If you don't understand this, then explaining to you what AMMO really is just isn't possible: "It was with the 400 MMS on Kadena. The first thing I noticed as I was being led into the barracks was a gigantic anchor sitting in the middle of the lawn in front of where I was going to be residing. I don’t mean a small one; I’m talking about one that was about 2 stories tall and a good 5 tons. And after a few days I asked someone why there was the anchor out there; aren’t we in the AF? And I was told that about a month earlier AMMO went across the base to the Navy side and stole it from in front of their HQ building. And of course the first thing I am thinking is, don’t people get in trouble for doing things like that, and that must have been quiet an operation picking that up and hauling it off and doesn’t anyone care that it is still sitting over here. As it turned out the Navy folks who it belonged to were trying to figure out how they were going to retrieve it. And our commander was extremely proud of his troops and their ingenuity. But our commander was an AMMO troop himself that had dedicated himself to over 20 years of just munitions. It was in his blood.

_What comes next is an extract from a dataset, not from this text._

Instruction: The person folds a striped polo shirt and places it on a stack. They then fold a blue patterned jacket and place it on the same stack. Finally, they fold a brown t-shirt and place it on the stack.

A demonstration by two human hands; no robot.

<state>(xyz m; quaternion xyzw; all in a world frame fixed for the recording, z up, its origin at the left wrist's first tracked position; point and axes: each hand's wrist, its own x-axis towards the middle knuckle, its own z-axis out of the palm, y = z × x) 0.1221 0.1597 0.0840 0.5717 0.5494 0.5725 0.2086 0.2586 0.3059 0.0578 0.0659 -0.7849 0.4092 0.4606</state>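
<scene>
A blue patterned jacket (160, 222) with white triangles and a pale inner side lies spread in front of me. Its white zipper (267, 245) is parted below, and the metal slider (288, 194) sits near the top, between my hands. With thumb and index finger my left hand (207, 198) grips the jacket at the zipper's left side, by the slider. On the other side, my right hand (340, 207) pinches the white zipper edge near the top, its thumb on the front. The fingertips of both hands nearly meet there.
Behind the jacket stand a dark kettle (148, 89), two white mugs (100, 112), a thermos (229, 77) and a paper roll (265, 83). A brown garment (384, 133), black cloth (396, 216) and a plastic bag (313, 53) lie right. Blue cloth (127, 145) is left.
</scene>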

And in those days I still believed that everyone in the AF was like this. But I would have other Airmen come up to me and ask why are you people so different? I couldn’t figure it out. But I started to feel good inside to be labeled as an AMMO troop."

This was written by CMSgt. Paul Smith, USAF AMMO. The speech is linked below.

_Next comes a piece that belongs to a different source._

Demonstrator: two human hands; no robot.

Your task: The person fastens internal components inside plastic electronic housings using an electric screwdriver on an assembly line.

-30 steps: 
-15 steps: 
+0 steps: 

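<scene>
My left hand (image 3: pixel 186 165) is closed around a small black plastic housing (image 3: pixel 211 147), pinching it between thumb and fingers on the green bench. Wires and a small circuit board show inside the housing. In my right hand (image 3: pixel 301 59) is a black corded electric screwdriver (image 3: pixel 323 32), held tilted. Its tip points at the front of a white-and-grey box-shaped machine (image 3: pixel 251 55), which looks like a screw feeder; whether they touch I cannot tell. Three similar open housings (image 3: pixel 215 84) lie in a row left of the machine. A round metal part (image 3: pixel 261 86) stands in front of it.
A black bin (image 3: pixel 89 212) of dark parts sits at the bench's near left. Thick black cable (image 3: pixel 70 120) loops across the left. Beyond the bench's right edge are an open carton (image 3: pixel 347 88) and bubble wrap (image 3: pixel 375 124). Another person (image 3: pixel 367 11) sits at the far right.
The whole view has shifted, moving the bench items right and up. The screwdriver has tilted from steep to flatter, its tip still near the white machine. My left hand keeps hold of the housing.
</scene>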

Tangentially, read about Shakey the Pig... [4]. There are no other AFSCs, or units, in the Air Force with an officially sanctioned living mascot that has endured that long (though that article was about Shakey the Fifth). No where else in the Air Force will you find un-badged, civillian personell allowed unescorted into a Controlled or Restricted Area to pet and feed a pet.

Go look at http://www.ammotroops.com/ and see some of the stuff posted there. Pictures, stories, comments... they will mostly back up what I have said. Note that you'll be hard pressed to find similar stuff posted at other AFSC related sites.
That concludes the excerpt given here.